*** Begin section ***

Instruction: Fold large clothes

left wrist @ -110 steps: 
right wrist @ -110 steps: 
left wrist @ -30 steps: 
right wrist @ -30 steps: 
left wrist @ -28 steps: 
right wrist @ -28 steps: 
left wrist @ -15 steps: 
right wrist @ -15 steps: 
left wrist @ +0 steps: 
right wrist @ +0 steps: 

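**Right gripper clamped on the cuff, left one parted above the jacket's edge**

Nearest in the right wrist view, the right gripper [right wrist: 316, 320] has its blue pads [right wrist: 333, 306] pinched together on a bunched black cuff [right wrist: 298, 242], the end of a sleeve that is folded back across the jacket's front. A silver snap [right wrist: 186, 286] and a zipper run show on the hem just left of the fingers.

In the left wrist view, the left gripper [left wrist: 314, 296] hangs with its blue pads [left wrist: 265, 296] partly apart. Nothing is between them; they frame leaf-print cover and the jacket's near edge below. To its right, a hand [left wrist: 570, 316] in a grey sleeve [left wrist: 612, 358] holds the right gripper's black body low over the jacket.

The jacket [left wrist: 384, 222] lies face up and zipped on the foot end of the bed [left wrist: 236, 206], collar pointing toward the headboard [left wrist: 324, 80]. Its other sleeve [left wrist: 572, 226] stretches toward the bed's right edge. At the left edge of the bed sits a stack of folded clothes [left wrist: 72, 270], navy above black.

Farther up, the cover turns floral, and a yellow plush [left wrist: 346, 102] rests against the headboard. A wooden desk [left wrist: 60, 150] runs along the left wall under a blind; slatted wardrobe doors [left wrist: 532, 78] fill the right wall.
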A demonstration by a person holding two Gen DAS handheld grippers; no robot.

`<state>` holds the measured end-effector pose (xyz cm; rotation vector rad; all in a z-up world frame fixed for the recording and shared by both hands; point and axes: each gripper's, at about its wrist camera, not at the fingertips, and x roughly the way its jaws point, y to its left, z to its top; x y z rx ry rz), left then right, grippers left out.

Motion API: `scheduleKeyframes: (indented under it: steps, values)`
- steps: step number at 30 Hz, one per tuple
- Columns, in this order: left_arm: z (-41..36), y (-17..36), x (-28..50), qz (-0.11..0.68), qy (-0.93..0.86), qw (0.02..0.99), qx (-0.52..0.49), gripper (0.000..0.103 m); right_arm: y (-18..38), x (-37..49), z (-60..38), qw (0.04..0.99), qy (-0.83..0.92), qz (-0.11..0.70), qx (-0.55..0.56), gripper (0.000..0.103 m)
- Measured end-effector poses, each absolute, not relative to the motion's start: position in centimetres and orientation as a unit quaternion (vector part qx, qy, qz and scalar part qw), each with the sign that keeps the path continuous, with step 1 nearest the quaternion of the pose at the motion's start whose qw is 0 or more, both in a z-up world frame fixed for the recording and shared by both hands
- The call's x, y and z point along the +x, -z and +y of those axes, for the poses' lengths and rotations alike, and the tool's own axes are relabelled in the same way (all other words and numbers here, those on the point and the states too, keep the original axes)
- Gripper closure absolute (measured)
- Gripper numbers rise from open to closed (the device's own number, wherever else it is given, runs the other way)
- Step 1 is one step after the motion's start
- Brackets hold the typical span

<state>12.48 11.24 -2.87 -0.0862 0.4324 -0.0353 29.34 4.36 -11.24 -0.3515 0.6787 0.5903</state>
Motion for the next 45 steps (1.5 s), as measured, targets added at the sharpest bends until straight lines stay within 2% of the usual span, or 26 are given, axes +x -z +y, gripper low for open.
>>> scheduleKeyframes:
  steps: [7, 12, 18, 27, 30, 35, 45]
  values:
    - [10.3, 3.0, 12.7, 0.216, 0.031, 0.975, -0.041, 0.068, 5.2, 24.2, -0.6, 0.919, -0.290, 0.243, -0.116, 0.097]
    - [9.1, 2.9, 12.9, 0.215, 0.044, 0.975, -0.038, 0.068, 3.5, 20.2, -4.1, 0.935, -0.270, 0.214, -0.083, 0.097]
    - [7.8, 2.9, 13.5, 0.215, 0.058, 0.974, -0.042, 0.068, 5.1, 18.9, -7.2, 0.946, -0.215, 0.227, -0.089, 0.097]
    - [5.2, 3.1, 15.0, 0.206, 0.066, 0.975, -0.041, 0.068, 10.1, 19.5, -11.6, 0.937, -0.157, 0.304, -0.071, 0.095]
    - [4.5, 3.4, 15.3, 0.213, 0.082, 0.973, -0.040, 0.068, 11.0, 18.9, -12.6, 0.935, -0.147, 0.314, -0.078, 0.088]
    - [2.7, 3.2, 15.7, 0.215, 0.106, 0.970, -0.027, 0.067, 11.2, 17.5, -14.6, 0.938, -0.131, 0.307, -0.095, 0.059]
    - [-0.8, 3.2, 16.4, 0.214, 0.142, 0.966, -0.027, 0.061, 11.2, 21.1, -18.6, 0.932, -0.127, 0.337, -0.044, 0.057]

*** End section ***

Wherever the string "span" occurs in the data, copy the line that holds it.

- Brackets hold the typical span
Motion for the next 45 steps (1.5 s), as measured, targets added at the sharpest bends until straight lines stay within 2% of the usual span, or 26 are given, axes +x -z +y, gripper low for open.

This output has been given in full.